- _DATA_:
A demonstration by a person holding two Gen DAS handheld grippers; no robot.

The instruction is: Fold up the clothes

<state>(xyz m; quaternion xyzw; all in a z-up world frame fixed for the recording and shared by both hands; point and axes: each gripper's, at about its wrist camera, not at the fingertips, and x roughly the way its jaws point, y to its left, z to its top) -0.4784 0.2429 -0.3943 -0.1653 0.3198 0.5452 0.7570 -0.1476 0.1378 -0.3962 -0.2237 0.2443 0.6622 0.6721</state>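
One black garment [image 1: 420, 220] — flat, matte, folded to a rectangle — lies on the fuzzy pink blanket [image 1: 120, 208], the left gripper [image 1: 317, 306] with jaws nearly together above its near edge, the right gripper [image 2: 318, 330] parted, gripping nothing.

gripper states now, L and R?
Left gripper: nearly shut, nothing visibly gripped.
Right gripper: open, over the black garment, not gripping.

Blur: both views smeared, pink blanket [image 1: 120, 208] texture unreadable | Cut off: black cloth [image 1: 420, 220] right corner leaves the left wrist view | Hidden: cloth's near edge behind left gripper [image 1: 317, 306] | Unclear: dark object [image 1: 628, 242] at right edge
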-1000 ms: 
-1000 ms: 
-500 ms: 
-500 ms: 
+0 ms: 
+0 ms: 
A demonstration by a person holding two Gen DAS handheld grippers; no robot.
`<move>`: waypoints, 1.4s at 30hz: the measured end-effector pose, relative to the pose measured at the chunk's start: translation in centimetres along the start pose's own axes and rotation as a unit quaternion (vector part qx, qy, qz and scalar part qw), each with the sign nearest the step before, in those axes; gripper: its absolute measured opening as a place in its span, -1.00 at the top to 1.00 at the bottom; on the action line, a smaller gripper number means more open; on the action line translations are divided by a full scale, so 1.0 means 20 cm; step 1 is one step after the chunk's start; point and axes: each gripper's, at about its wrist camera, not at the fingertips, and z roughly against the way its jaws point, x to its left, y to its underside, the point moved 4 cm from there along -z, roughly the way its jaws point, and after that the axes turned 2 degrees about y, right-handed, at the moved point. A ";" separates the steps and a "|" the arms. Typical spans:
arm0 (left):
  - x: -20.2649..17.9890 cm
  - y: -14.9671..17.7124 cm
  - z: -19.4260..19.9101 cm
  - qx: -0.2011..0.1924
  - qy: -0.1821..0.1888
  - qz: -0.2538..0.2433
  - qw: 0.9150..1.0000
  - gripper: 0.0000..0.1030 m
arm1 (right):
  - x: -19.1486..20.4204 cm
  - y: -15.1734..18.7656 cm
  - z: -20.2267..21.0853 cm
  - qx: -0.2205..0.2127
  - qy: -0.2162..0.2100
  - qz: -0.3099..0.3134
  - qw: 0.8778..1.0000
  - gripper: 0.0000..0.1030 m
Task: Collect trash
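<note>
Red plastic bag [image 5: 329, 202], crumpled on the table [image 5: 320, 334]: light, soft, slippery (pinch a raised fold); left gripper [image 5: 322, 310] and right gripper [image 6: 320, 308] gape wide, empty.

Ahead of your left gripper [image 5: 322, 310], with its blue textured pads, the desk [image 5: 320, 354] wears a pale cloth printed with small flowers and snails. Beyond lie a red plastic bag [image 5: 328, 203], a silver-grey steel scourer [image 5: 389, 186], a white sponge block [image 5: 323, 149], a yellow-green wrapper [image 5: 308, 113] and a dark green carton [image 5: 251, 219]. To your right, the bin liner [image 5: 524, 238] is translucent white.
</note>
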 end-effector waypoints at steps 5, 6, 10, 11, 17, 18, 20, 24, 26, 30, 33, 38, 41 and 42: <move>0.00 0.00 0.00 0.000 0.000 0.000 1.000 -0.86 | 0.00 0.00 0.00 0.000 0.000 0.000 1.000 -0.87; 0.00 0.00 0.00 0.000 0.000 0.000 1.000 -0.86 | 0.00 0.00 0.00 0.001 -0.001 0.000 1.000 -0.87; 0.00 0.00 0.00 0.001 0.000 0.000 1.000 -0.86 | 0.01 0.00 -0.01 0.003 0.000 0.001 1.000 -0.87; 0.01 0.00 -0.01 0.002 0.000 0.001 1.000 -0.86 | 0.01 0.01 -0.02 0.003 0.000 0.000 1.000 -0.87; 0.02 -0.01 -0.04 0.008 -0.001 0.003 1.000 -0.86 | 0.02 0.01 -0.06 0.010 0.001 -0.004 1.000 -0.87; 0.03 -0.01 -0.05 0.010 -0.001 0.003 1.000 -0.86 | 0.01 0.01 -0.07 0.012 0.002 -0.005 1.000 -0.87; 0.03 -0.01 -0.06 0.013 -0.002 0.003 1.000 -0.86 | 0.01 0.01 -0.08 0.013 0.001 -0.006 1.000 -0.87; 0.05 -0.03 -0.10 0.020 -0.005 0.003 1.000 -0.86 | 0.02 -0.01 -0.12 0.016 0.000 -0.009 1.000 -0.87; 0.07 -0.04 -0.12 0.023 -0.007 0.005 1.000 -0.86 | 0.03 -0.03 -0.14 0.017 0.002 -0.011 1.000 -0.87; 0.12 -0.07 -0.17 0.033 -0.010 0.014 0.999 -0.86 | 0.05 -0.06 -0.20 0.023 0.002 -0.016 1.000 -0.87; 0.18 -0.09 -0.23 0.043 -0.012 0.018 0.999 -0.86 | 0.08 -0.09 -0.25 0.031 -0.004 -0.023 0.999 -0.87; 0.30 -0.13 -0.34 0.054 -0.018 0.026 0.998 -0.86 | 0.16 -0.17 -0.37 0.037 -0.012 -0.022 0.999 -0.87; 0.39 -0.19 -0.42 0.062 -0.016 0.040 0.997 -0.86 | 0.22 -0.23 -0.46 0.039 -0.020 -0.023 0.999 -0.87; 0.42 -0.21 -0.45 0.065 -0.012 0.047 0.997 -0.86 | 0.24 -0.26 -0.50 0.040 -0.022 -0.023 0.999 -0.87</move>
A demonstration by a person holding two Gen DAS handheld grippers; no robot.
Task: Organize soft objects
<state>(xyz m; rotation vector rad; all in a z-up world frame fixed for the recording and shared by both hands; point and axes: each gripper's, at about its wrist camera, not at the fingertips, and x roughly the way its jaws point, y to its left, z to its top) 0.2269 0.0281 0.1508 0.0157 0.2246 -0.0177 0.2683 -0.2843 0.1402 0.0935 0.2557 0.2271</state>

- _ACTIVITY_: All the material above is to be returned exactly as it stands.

- _YOUR RESPONSE_:
A demonstration by a person holding two Gen DAS handheld grippers; no robot.

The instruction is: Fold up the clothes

<state>(xyz m; quaternion xyzw; all in a z-up world frame fixed for the recording and shared by both hands; point and axes: each gripper's, at about its wrist camera, not at the fingertips, and x roughly the way its jaws point, y to its left, z to its top) -0.4784 0.2429 -0.3943 -0.1653 0.3198 0.5452 0.7570 -0.1476 0.1378 -0.3962 -0.2237 0.2443 0.6622 0.6721</state>
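One black garment [image 1: 420, 220] — flat, matte, folded to a rectangle — lies on the fuzzy pink blanket [image 1: 120, 208], the left gripper [image 1: 317, 306] with jaws nearly together above its near edge, the right gripper [image 2: 318, 330] parted, gripping nothing.

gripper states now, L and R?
Left gripper: nearly shut, nothing visibly gripped.
Right gripper: open, over the black garment, not gripping.

Blur: both views smeared, pink blanket [image 1: 120, 208] texture unreadable | Cut off: black cloth [image 1: 420, 220] right corner leaves the left wrist view | Hidden: cloth's near edge behind left gripper [image 1: 317, 306] | Unclear: dark object [image 1: 628, 242] at right edge
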-1000 ms: 
-1000 ms: 
-500 ms: 
-500 ms: 
+0 ms: 
+0 ms: 
A demonstration by a person holding two Gen DAS handheld grippers; no robot.
`<move>`: waypoints, 1.4s at 30hz: the measured end-effector pose, relative to the pose measured at the chunk's start: translation in centimetres along the start pose's own axes and rotation as a unit quaternion (vector part qx, qy, qz and scalar part qw), each with the sign nearest the step before, in those axes; gripper: its absolute measured opening as a place in its span, -1.00 at the top to 1.00 at the bottom; on the action line, a smaller gripper number means more open; on the action line translations are divided by a full scale, so 1.0 means 20 cm; step 1 is one step after the chunk's start; point and axes: each gripper's, at about its wrist camera, not at the fingertips, and z roughly against the way its jaws point, x to its left, y to its underside, the point moved 4 cm from there along -z, roughly the way its jaws point, and after that the axes turned 2 degrees about y, right-handed, at the moved point. A ";" separates the steps and a "|" the arms. Typical spans:
arm0 (left):
  - x: -20.2649..17.9890 cm
  - y: -14.9671..17.7124 cm
  - z: -19.4260..19.9101 cm
  - qx: -0.2011..0.1924
  - qy: -0.1821..0.1888
  - qz: -0.2538..0.2433
  - qw: 0.9150..1.0000
  - gripper: 0.0000..0.1030 m
arm1 (right):
  - x: -19.1486..20.4204 cm
  - y: -15.1734..18.7656 cm
  - z: -20.2267..21.0853 cm
  - qx: -0.2205..0.2127
  - qy: -0.2162..0.2100
  - qz: -0.3099..0.3134
  - qw: 0.8778..1.0000
  - gripper: 0.0000..0.1030 m
Task: Collect trash
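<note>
Red plastic bag [image 5: 329, 202], crumpled on the table [image 5: 320, 334]: light, soft, slippery (pinch a raised fold); left gripper [image 5: 322, 310] and right gripper [image 6: 320, 308] gape wide, empty.

Ahead of your left gripper [image 5: 322, 310], with its blue textured pads, the desk [image 5: 320, 354] wears a pale cloth printed with small flowers and snails. Beyond lie a red plastic bag [image 5: 328, 203], a silver-grey steel scourer [image 5: 389, 186], a white sponge block [image 5: 323, 149], a yellow-green wrapper [image 5: 308, 113] and a dark green carton [image 5: 251, 219]. To your right, the bin liner [image 5: 524, 238] is translucent white.
</note>
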 end-effector waypoints at steps 5, 6, 10, 11, 17, 18, 20, 24, 26, 30, 33, 38, 41 and 42: <move>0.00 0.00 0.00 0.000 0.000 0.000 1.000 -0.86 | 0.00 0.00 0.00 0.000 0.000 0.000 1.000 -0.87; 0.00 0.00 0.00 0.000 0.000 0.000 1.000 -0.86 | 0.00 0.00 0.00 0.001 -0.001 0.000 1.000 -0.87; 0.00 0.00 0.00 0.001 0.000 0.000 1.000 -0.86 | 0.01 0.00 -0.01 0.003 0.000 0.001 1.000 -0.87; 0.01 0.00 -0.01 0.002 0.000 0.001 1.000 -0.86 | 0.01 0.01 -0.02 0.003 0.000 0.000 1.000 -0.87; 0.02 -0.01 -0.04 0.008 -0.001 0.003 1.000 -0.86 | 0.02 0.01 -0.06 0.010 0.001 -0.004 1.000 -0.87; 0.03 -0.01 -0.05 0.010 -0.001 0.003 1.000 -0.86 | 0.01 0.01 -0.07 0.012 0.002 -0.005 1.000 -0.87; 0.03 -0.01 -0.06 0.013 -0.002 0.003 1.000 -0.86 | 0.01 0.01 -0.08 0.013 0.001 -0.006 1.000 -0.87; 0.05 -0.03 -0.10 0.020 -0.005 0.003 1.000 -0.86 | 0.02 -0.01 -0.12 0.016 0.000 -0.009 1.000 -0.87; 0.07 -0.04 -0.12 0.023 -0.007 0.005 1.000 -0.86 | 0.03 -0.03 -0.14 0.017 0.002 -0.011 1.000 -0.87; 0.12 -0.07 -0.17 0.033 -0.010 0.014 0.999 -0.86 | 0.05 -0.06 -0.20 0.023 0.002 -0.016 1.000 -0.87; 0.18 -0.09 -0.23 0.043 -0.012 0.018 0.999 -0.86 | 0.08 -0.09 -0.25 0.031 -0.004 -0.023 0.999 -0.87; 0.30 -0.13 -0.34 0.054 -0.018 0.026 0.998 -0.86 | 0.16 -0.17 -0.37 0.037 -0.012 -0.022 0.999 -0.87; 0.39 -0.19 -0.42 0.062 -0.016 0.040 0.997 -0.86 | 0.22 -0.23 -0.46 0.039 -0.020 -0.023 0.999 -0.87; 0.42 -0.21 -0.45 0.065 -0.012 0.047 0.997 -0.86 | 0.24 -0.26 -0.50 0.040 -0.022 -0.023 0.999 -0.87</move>
A demonstration by a person holding two Gen DAS handheld grippers; no robot.
Task: Organize soft objects
<state>(xyz m; rotation vector rad; all in a z-up world frame fixed for the recording and shared by both hands; point and axes: each gripper's, at about its wrist camera, not at the fingertips, and x roughly the way its jaws point, y to its left, z to its top) 0.2269 0.0281 0.1508 0.0157 0.2246 -0.0177 0.2683 -0.2843 0.1402 0.0935 0.2557 0.2271</state>

For this exercise, nothing more remains to be given.